Desde pequeño siempre había creído que el mundo acababa en aquello que él llamaban campo de fútbol, únicamente intuido por la presencia de tres estacas de las que colgaba una vieja red que hacía ya muchos años había dejado de alimentar a la familia del joven Luca. Detrás de ellas, un muro con dos caras: el de color gris, que ponía límites a las esperanzas de los hijos de pescadores que intentaban no verse atrapados por aquellas redes; y del otro, el de color salmón, el que solo podía ser visto por la familia Cassavachi, propietaria de una fábrica que había ido pasando de generación en generación alimentándose de la desesperación de todos los que vivían en aquel pequeño pueblo bañado por el mar. Aún así, Luca nunca tuvo interés en saber por qué la vida le había puesto a un lado de ese muro y no al otro. Al fin y al cabo, tan solo necesitaba su posesión más preciada para ser feliz: ese balón de fútbol en lucha perpetua entre el roce de las piedras y las capas de grasa de caballo untada cada noche con la esperanza de que al día siguiente aún hubiese suficiente cuero en él para disfrutar con sus amigos de un partido más. Pero, esa tarde la fatalidad se alió en su contra; una patada más fuerte de lo habitual, un barril de aceite vacío dejado por Dios sabe quién, y todos enmudecieron al ver lo imposible, lo que nunca había ocurrido.

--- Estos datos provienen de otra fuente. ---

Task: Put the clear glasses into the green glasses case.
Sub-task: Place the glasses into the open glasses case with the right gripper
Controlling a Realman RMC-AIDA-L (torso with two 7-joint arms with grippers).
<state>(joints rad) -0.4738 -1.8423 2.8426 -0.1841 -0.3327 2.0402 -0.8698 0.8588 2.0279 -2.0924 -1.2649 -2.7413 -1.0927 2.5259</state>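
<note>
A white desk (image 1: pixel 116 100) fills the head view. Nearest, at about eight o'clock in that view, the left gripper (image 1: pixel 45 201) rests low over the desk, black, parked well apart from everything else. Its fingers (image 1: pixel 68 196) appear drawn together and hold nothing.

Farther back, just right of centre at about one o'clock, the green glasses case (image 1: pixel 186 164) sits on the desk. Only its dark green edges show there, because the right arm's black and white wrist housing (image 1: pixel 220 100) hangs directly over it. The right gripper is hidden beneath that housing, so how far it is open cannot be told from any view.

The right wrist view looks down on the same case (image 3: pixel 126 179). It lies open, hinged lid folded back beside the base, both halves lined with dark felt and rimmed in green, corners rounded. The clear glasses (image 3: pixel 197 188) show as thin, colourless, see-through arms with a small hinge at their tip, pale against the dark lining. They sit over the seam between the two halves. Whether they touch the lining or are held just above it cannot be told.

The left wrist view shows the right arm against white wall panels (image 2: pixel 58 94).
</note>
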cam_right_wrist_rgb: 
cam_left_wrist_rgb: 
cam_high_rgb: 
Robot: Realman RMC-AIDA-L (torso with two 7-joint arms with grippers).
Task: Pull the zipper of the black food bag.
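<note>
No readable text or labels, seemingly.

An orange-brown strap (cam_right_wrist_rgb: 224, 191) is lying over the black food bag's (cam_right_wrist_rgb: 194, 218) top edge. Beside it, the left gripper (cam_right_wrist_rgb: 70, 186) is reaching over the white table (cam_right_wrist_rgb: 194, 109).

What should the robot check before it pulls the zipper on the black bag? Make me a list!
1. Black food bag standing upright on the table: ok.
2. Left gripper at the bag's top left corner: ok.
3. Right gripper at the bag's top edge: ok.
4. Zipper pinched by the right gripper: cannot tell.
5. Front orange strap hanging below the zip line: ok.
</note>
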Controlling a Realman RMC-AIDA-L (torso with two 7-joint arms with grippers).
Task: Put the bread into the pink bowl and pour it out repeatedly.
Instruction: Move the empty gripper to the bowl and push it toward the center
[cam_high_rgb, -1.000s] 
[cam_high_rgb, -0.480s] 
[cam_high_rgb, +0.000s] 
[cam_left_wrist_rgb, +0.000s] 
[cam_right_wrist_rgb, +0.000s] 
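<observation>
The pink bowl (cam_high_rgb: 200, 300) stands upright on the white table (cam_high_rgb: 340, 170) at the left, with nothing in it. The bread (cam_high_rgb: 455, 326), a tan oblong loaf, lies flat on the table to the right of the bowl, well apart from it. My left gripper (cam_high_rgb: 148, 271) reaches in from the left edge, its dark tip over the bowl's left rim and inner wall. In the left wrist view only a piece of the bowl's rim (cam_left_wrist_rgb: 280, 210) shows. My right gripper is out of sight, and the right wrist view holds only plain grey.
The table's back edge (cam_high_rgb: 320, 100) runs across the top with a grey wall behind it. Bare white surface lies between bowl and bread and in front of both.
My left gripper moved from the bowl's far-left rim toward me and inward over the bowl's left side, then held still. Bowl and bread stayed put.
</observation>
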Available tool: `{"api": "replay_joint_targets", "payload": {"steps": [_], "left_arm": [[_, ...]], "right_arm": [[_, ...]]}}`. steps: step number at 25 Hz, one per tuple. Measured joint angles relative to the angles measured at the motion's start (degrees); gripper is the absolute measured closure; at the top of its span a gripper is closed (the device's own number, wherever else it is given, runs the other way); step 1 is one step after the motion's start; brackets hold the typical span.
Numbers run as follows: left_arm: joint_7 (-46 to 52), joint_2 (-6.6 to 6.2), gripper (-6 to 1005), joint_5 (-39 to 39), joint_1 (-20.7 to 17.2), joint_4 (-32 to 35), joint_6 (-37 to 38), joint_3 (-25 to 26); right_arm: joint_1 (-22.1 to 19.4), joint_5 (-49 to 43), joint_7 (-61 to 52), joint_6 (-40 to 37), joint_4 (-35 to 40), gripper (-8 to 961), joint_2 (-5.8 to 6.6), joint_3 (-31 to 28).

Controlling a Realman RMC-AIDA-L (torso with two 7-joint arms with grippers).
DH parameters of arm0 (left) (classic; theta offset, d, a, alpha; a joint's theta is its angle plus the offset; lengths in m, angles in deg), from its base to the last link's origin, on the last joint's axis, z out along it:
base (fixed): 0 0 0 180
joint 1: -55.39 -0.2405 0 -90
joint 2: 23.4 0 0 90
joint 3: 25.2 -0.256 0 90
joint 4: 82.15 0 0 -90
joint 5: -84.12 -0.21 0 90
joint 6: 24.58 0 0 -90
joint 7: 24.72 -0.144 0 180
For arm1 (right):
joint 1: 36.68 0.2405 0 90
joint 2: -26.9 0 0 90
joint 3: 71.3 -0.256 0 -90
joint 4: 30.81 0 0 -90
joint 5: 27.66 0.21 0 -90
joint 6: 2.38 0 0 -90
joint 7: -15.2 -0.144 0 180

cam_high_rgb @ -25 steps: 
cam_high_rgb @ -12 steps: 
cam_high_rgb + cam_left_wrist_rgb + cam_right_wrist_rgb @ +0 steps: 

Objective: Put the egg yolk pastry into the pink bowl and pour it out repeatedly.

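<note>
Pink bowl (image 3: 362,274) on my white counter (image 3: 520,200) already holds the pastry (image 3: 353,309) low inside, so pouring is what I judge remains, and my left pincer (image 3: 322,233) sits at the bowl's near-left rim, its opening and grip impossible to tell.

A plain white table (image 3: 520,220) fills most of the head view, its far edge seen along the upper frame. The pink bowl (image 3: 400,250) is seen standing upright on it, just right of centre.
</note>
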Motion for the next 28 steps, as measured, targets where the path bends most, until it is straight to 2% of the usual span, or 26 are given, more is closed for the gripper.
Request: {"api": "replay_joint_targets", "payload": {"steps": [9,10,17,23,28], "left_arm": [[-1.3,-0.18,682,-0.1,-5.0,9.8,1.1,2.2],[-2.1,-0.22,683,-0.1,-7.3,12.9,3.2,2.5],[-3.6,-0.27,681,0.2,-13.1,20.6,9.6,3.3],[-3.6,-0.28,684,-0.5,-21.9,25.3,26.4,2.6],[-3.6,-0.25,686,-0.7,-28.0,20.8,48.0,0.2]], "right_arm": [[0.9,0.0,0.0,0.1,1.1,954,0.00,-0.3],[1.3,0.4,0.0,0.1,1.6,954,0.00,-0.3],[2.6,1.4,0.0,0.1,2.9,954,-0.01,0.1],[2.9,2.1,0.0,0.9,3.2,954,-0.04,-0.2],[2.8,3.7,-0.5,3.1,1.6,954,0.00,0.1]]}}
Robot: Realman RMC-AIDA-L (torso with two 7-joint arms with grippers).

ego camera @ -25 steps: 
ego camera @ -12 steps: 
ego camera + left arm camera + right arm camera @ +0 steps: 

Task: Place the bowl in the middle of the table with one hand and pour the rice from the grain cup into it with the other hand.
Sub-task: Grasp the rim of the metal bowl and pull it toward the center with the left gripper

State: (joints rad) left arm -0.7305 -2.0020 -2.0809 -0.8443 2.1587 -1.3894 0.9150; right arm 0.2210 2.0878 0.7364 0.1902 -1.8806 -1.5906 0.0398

Sus miradas siguieron la trayectoria que el balón describía en el aire seguro de que el muro que había ido creciendo en su interior al mismo tiempo que ellos lo hacían, era infranqueable. No había nada que temer, la pelota rebotaría y todo seguiría igual... Por un instante el viento se quiso aliar con los poderosos arrebatándoles lo único que les alejaba de aquel muro gris.